In earlier post I wrote about my dream to climb Uluru rock and why I didn’t do it. I wasn’t disappointed because of that and was making a plan to climb largest rock in the world – Mt Augustus, which is located in Western Australia
Usually Uluru or Ayers Rock is often called as world’s largest rock. But in fact Uluru is more then 2 times smaller size comparing with Mount Augustus.
I am sure somebody will start argue it is different type of rock. One is monocline and another is monolith. I am not planning be involved in such discussion, but you can check this talk on wikipedia if you are interested.
How big is Mount Augustus
Mt. Augustus, or Burringurrah as local aboriginals call it, raises 1106 meters ( 3629 feet) above sea level. It is 8 kilometers (5 miles) long and 3 kilometers (1.5 miles) wide.
Circumference of Mt August is about 30 kilometers (~16 miles). For comparison Uluru circumference is slightly more then 9 kilometers (~6 miles). There is no base walk, but you can take 49-kilometer drive around the rock with access to some creek gorges and Aboriginal rock engravings.

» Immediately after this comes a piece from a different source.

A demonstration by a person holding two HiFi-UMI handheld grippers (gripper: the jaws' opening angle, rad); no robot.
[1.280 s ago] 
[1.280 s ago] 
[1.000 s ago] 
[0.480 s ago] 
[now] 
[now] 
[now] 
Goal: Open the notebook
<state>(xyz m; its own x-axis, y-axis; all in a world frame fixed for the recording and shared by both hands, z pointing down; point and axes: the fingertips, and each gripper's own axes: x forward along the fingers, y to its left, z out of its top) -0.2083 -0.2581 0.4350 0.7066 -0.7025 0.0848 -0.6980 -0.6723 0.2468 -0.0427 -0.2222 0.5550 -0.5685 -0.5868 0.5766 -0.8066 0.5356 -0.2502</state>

Where is Mount Augustus located
Getting there is one of the exciting parts of the trip to Mount Augustus. It is very remote place. Nearest city, Carnarvon, is located 430 kilometers (~270 miles) West from the mountain and 360 kilometers (~225 miles) East there is small town – Meekatharra.
View Mt Augustus in a larger map
I was driving from Meekatharra to Mount Augustus and then to Carnarvon and most of the road was unsealed, but it was good enough to drive my small 2WD camper van.
Of course it is better to check latest information about roads condition on Main Roads Western Australia website, as some roads can be closed or in bad condition and not suitable for campervans or 2wd cars.
As you understand it is remote place so you must carry plentiful of fuel, water and supplies. There is fuel at Mount Augustus Outback Tourist Park and in Cobra, but gas prices are almost 50% higher what you would pay in Perth or Carnarvon. In Cobra I found probably most expensive fuel in Australia.
There is one interesting thing I found during preparation for this trip. Google Maps couldn’t show you direct route to Mt Augustus from Meekatharra. It is already couple years passed since my trip, but Google Maps still shows you wrong route.
Here is Google Maps:
and here is Bing maps suggestion:
I wouldn’t mind if it would be couple km difference, but in this case it is additional 200km (125 miles) and 5 hours more driving. So it is better to use Bing Maps for online route planning.
Duration of the trip is another important thing to note. All online route planners and GPS applications take average speed 30km/h (20miles/h) if route goes on unpaved road. That is why it shows almost 11 hours driving. In reality it took 5.5 hours for me to get from Meekatharra to boundaries of Mt Augustus National Park. So actually it was ~60km/h (38miles/h) average speed.
I did get up early in Meekatharra and at midday was near the mountain.
Climbing Mount Augustus
There are two trails to the Mt Augustus summit: one is called Summit trail (class 4) and another is Gully Trail (class 4/5). Both trails are 12 km (7.5 miles) return. After first 3 km (2 miles) Gully trail links into Summit trail, so only first part of Gully trail is more challenging trail and park’s guide recommends additional hour each way if somebody choose Gully trail (marked in green colour in map bellow).
According DEC brochure it takes average 6 hours return on Summit trail and 7 hours return on Gully trail.
It is easy to calculate how much time you will need on the trail if you did any trekking on other national parks. I usually recommended time divide by 2, so expected to spend ~3 hours on Summit Trail and that was very accurate assumption.
In my opinion it is quite easy trail except one part. Here is trail’s elevation profile:
The total vertical elevation of the trail is 650 meters (2133ft). Trail stars at very gentle gradient. After 1.5km (1 mile) the steepest climb starts. In next 1.5 km(1 mile) trail goes up 350 meters (1150ft) and then again it will gentle gradient with short steeper part just before the summit. It will take only 1.5 hours and you will be on the top 🙂
And enjoy view of endless plains from the summit:
It was no other people on the top and I could enjoy the view just by myself. I was happy I did this climb and didn’t climb Uluru rock. Really why should I climb most pretty rock (Uluru) then I still can climb largest rock in the world instead?
P.S. In winter temperature is not such high at Mount Augustus National Park, but it still reach average 25C (77F) and with clear skies it can be really hot. So it is better to climb in the early morning. I started my climb at dawn and may be that helped to reach summit faster.